Texto escrito pensando em uma pergunta que o Recantista Sam Moreno me fez por e-mail, após eu responder a um e-mail seu me homenageando pelo Dia da Mulher
Em um 29 de setembro qualquer, há mais de cinquenta anos, eu nasci pelas mãos da parteira Dona Maria Carioca e dei meu primeiro grito neste mundo. Minha mãe sofreu as dores do meu parto em casa, assim como ela já tinha sofrido antes as dores dos partos dos meus quatro irmãos mais velhos - um menino e três meninas. Foi assim que minha vida por aqui começou. Nasci mulher.
Desde cedo, me ensinaram que eu era menina; cresci e aprendi a gostar de brincar de boneca e de casinha. Na escola, minha mãe me aconselhava a brincar com outras meninas e a ficar bem longe dos meninos, e conforme eu crescia, mais ela enfatizava a importância deste gesto, pois meninos só queriam saber "daquilo."
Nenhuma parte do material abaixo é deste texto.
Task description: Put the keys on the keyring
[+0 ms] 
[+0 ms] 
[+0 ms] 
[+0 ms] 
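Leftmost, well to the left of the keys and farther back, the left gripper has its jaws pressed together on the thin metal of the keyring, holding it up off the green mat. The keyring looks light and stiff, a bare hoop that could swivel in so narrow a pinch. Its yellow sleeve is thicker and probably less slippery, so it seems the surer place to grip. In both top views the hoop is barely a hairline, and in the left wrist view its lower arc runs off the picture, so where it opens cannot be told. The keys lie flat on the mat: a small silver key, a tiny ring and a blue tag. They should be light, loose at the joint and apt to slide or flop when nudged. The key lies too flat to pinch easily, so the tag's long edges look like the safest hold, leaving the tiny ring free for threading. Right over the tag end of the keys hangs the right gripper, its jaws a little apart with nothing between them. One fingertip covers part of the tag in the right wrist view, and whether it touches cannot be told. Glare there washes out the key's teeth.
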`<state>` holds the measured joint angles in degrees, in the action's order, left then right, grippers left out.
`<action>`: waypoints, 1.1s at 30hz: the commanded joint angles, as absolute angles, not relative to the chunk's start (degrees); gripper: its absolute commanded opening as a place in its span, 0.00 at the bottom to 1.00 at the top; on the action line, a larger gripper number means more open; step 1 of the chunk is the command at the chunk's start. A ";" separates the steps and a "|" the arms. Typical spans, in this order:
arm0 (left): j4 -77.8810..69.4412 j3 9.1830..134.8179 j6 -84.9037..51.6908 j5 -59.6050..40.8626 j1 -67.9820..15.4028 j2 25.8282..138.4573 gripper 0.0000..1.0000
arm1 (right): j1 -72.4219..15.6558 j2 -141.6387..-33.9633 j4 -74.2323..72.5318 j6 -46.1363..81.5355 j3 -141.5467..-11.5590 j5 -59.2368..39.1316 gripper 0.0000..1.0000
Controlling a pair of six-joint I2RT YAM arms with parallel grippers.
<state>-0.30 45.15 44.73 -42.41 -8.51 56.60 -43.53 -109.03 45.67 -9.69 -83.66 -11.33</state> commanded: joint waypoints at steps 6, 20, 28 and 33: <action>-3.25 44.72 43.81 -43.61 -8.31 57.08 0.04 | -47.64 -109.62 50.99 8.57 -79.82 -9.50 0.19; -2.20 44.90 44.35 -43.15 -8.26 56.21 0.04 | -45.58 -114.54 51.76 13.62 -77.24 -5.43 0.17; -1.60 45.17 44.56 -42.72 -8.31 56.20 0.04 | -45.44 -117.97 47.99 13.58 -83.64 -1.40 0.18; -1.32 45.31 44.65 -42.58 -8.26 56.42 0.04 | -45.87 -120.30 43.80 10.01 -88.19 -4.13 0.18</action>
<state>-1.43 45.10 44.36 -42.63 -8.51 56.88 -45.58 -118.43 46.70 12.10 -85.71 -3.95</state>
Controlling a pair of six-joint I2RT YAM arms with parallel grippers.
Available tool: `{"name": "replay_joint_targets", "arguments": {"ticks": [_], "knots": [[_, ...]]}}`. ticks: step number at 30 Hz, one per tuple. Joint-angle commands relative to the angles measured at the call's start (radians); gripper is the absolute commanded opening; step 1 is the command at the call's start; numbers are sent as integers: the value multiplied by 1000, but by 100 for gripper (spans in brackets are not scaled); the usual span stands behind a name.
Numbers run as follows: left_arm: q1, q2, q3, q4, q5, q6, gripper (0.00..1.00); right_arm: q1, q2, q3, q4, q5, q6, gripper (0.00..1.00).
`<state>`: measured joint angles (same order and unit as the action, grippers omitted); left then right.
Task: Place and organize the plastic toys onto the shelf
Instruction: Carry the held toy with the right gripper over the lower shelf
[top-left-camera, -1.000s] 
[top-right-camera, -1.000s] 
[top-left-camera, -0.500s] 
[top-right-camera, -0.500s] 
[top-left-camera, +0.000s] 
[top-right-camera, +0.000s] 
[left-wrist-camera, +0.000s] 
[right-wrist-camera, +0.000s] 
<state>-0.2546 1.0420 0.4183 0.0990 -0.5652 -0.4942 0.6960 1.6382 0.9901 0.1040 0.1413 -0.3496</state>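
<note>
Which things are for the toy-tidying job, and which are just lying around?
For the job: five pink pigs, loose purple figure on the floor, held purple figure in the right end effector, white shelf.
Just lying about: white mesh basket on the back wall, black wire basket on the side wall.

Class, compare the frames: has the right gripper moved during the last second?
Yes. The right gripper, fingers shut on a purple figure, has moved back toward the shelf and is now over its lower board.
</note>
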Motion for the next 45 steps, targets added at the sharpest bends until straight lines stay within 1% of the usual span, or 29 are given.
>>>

Mas logo aprendi a definir minhas próprias preferências, e meu maior amigo durante a sexta e a sétima séries do primeiro grau foi um menino, e ele nunca quis saber "daquilo" comigo. Mais tarde, também fiz amizade com dois outros meninos - gays - e descobri que os homens, não importa qual a sua inclinação sexual, são bem mais simples, sinceros e acessíveis do que as mulheres. Não perdem tempo com fofoquinhas, disputas para saber quem tem a melhor roupa, ou o melhor cabelo, ou as botas mais caras. Se encontram no campo de futebol e passam horas divertidas juntos, brincando e rindo (se desentendendo muitas vezes, mas após a partida, as rixas acabam), ficam elameados sem reclamar por causa das roupas, e no vestiário, não discutem qual barriga estava mais flácida, quem tinha mais celulites, estava mais gordo ou tinha mais rugas.
Anos depois, quando os homens se encontram nos caminhos da vida (posso observar isto porque é assim que acontece com meu marido e seus amigos de escola ou vizinhos), ficam horas conversando, lembrando os bons e velhos tempos, sem olhares oblíquos para o que o outro está vestindo. Parece que se viram pela última vez ainda ontem, e despedem-se com um abraço de urso e muitos tapinhas nas costas, após trocarem telefones.
Já quando duas mulheres se reencontram após muitos anos, o seguinte pode acontecer: elas medem uma à outra de cima em baixo, dão um sorriso forçado, beijinhos nas bochechas e passam a falar sobre onde estão morando, o que estão fazendo, tentando descobrir qual delas tem a vida melhor e é mais feliz. Isto, quando elas se cumprimentam! E depois, quando chegam em casa, comentam sobre o quanto a outra envelheceu / engordou / se deu mal na vida / casou com o homem errado / divorciou-se primeiro, ou todas as alternativas anteriores (e mais algumas).
Assim, agradeço profundamente por terem lembrado de mim, ou pelo menos, lembrado de que eu sou uma mulher, e me enviado mensagens pelo Dia da Mulher. Obrigada! Mas é que eu não vejo nada de especial em ser uma mulher! As mulheres sofrem as dores do parto, precisam se depilar e fazer as unhas, tingir os cabelos quando eles começam a ficar brancos precocemente, manter a forma física durante a maior parte da vida (até que envelhecem e deixam a peteca e a barriga cairem), preocupam-se em se manterem bonitas, jovens e cheirosas sempre, além de serem as principais responsáveis pela educação dos filhos e a manutenção da casa.
Gente... com toda sinceridade: qual a vantagem disso?!
A propósito:
Eu respondi ao Sam Moreno que, se tivesse nascido homem , eu seria gay. Porque, sendo mulher, eu conheço as mulheres, e não gostaria nada de relacionar-me intimamente ou romanticamente com uma. Ele riu. Mas eu falei sério.